We then apply the Surprise package, which provides several built-in recommendation models and useful tools for validation. The second algorithm is the famous SVD popularized by Simon Funk during the Netflix Prize. Instead of direct singular value decomposition, this SVD uses a normal distribution to randomly initialize two matrices: the user-factor and the movie-factor matrices. In addition, stochastic gradient descent is implemented to optimize these matrices with regularization. To tune hyperparameters, We use grid-search cross-validation to go through all combinations of n_factors, n_epoch, lr_all, etc., on a train set. Although, given the size of the dataset and the long computing time for cross-validation, we are not able to try more exhaustive combinations. The best (lowest) RMSE and the corresponding parameter set on a is shown below:
This set of parameters generates slightly better results than the simple SVD. Let us see how it does on the test set:
With a 10-fold cv, this best_svd produces a mean RMSE of 0.9428, which is still better than the performance of simple SVD on the train set (we did not split the data when training the simple SVD).

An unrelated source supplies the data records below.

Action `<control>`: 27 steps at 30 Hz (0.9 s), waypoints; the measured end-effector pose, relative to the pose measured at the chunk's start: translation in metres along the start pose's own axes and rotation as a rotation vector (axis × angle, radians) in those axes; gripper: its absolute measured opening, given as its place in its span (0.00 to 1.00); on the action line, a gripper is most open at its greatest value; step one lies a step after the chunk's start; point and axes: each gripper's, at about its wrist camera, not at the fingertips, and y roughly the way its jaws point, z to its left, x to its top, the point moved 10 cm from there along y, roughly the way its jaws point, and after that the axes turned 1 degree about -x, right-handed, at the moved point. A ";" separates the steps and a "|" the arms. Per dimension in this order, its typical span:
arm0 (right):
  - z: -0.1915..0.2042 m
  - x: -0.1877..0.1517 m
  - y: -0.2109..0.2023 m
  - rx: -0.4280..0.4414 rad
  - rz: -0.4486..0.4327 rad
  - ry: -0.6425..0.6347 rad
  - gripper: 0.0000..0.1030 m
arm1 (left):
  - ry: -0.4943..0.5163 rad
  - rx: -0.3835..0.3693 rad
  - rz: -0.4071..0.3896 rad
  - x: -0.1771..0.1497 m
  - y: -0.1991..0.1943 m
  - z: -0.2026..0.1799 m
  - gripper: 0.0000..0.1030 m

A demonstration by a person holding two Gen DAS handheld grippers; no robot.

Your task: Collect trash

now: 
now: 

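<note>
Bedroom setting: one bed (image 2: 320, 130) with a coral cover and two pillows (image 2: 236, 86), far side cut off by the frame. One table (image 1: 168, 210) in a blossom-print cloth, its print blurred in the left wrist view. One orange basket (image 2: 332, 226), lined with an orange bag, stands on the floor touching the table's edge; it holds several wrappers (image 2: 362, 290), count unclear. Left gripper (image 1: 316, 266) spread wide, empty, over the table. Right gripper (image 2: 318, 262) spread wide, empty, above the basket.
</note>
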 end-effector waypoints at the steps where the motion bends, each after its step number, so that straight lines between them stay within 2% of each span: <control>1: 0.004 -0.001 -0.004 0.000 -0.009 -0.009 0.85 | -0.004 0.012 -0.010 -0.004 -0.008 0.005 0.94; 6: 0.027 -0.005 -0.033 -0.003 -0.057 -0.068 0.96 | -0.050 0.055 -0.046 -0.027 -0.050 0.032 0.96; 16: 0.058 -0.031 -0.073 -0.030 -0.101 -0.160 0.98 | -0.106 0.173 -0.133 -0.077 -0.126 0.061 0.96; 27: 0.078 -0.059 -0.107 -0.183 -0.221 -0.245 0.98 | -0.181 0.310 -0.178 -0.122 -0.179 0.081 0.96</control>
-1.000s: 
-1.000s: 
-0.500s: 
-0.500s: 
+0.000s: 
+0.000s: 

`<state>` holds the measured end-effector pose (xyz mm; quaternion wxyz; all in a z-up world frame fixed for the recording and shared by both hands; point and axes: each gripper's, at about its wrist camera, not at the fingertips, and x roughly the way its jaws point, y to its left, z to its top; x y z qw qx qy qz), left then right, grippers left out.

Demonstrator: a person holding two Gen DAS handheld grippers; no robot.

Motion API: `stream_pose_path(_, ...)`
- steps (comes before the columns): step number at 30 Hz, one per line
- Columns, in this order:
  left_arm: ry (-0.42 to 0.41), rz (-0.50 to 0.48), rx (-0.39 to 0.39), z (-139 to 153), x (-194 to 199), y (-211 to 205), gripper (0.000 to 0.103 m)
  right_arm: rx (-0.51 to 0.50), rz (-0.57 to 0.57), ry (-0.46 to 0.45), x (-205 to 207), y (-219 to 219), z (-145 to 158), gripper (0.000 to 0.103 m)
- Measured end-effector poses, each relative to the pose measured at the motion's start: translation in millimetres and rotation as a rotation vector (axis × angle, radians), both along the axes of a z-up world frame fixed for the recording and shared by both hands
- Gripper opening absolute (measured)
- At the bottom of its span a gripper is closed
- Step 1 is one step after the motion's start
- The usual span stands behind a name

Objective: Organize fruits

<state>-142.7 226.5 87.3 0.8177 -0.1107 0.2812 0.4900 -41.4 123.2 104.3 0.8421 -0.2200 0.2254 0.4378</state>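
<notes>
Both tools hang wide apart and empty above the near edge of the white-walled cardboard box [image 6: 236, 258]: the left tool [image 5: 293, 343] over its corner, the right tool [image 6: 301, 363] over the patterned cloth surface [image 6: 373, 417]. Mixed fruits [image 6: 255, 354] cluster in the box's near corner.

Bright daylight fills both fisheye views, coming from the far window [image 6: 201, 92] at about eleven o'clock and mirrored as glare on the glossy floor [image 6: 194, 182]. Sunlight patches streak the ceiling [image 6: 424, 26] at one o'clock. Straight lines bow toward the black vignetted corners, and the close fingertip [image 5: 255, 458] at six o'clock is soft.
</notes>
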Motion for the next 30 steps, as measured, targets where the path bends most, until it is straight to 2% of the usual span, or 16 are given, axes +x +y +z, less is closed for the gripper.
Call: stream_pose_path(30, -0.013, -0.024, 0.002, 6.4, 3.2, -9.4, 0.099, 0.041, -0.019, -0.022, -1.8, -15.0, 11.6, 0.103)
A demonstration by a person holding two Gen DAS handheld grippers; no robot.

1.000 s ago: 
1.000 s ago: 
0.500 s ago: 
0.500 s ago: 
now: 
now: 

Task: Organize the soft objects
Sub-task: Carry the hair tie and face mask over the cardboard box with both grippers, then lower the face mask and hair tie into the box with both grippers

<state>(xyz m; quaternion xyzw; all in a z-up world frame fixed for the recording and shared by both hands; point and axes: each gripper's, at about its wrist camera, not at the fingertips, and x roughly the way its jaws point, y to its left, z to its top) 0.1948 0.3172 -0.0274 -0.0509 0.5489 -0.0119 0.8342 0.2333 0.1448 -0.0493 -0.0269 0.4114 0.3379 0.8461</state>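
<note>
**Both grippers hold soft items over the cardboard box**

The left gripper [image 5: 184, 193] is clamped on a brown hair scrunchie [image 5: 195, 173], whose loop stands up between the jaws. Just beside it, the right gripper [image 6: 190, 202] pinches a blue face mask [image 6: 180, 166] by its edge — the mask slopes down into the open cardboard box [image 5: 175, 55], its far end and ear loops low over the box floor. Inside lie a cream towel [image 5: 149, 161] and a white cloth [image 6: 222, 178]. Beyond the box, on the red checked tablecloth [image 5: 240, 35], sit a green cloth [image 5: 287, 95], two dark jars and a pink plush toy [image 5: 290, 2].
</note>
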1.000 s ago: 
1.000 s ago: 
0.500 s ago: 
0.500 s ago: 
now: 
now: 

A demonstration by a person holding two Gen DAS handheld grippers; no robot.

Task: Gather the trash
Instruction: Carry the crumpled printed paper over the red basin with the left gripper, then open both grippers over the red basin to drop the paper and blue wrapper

The third algorithm is an extension of SVD - SVD++, which considers implicit ratings. An implicit rating here refers to the fact that a user rated a movie, regardless of the actual rating. SVD++ works the same as the last SVD and has the same parameters. Similarly, we use the grid-search approach and cv on the test set. The results are demonstrated below:
The third algorithm is KNNBaseline, a KNN-based model including baseline ratings. The main hyperparameters are the max number of neighbor k, similarity measure, and baseline estimates. The same procedure of grid-search and cv on test is applied here as well:
In terms of training RMSE, we can see that SVD++ is the best, then SVD, KNNBaseline, and simple SVD follow. While SVD++ does not significantly outperform SVD on the test set -- with only a 0.0022 difference, KNNBaseline has a much higher RMSEon test that it actually underperforms SVD when generalizing to out-of-sample data. After such comparison, we implement several functions to see what the actual predictions of a specific user look like.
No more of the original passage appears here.